A major limitation to this study is that the reference dataset was not entirely accurate

The plotted detections in Figure 10 and Figure 12 are counted in the overall AP and AR metrics as successful detections because the IoU of the detection and reference label is greater than 50%. Yet, many pixels that belong to individual center pivot fields are not included in the detection. Across similar scenes, Mask R-CNN does not appear to have the consistent boundary eccentricity bias that FCIS has . Because Mask R-CNN showed better boundary accuracy along with comparably high performance metrics relative to the FCIS model, further comparisons and visual examples comparing accuracy across different field size ranges and with different training dataset sizes used Mask R-CNN instead of FCIS. Many scenes are more complex than the arid landscape with fully cultivated center pivots shaped like full circles in Figure 10. Figure 11 is a representative example of a scene with more complex fields. These include non center pivot fields, center pivots containing two halves, quarters, or other fractional portions in different stages of development , and partial pivots, which is semicircular not because the rest of the circle is in a different stage of development or cultivation, but because of another landscape feature that restricts the field’s boundary . In this scene, at least 25% of the detections in this scene are below the 90% confidence threshold, and many atypical pivots are missed based on this threshold . Figure 12 is a simpler scene that like Figure 12, has a high density of center pivot fields. In this case the detections more closely match the reference labels and detection confidence scores are higher, either because of the FCIS model’s tendency to produce higher confidence scores or because the scene has less variation in center pivot field type. Figure 13 highlights another common issue when testing both models,vertical farming technology that reference labels are truncated by the tiling grid used to make 128 by 128 sized samples from Landsat 5 scenes.

These tend to be missed detections based on the 90% confidence threshold since they are not mapped with a high confidence score. There are cases where no high confidence detections above 90% are produced, such as in Figure 14. In this scene, No Data values in the Landsat 5 imagery, partial pivots near non-center pivot fields, and mixed pivots with indistinct boundaries all result in a scene that is not mapped with high confidence. However, in cases where there is high contrast between center pivot fields and their surrounding environment, they are mapped nearly perfectly by the Mask R-CNN model with high confidence scores . Figures 16 through 18 were selected to illustrate the impact that size range has on detection accuracy, since center pivots can come in various semicircular shapes and sizes. Figure 16 shows that in a scene with no reference labels, no high confidence detections were produced for any size category. The highest confidence score associated with an erroneous detection in this case was at most ~0.66, which is relatively low for both models. Figure 17 shows a case where a large center pivot is mapped accurately, whereas smaller and medium center pivots in the scene are not. This example shows the scale invariance of the Mask RCNN model in that it can accurately map the large center pivot because it looks similar to a medium sized center pivot, only larger. On the other hand, smaller center pivots, partial pivots, and mixed pivots are detected with lower confidences or not detected. Figure 18 highlights a case where a large center pivot is not mapped with a high confidence score above 90%. Unlike Figure 17 where the large center pivot is uniform in appearance, the large center pivot in Figure 18 has a mixture of three different land cover types. This indicates that the inaccuracies from large center pivot detection may come from large center pivots that were partially cultivated or divided into multiple portions with different crop types or cultivation stages. Many false negatives in this scene and others are the result of partial pivots, mixed pivots or pivots that had not been annotated yet in the 2005 dataset.

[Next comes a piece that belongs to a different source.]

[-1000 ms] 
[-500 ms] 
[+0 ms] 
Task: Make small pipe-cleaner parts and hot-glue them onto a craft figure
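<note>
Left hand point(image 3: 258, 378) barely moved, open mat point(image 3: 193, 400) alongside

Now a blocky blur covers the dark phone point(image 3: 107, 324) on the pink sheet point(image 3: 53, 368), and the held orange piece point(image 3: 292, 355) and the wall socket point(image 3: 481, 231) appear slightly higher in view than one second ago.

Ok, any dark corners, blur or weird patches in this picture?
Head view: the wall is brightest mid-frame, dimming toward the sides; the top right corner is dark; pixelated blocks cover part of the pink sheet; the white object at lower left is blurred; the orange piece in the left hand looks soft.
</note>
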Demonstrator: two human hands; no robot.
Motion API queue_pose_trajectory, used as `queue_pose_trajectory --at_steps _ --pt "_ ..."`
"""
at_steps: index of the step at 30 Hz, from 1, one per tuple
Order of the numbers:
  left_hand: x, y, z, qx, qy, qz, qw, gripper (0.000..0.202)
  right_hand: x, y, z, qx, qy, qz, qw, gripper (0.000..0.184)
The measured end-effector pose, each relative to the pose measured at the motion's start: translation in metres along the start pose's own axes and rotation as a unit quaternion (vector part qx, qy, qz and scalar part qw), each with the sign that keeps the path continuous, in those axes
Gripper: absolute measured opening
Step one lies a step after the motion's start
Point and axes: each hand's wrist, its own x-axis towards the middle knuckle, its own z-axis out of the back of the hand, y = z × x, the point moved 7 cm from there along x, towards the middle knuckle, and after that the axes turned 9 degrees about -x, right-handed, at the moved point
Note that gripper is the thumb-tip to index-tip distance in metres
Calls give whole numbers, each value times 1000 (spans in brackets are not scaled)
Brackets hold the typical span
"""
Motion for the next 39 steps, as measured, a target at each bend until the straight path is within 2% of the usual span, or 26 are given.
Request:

Small fields are more difficult to detect than large ones and so as expected, removing 50% of the training data available to train the Mask R-CNN model caused large drops in performance. Having more training data available to improve features that are attuned to detect small fields is particularly important with regard to overall model performance. The metric results for small fields is likely biased toward a worse result because many full pivots overlapped a sample image boundary, leading to small, partial areas of pivot irrigation at scene edges being over represented after Landsat scenes were tiled into 128×128 image chips. Since these fields have a less distinctive shape, some full pivots at scene edges were missed. However, since small fields make up a minority of the total population of fields and the medium and large category were more accurate by 20 or more percentage points for both AR and AP, this shows that both the FCIS and Mask R-CNN models can map a substantial majority of pivots with greater than 50% intersection over union. Zhang et al. tested their model on the same geographic locations at a different year and used samples produced from two Landsat scenes to train their model over a 21,000 km^2 area versus the Nebraska dataset which spans 200,520 km^2. These results extend upon the work by Zhang et al. , as the test set is geographically independent from both the training and validation set and 32 Landsat 5 scenes across a large geographic area were used to train and test the model. Furthermore, Zhang et al. ’s approach produces bounding boxes for each field, while Mask R-CNN produces instance segmentations that can be used to count fields and identify pixels belonging to individual fields.While comparing metrics is useful, they don’t indicate how performance varies across different landscapes or how well the quality of the boundary matches reference given that a detection is determined to be correct by having an IoU over 50%. While the FCIS model slightly outperformed the Mask R-CNN model in terms of the medium size category average precision, it also exhibited poorer boundary fidelity. Figure 10 demonstrates arbitrarily boxy boundaries that appear to be truncated by the position sensitive score map voting process that is the final stage of the FCIS model.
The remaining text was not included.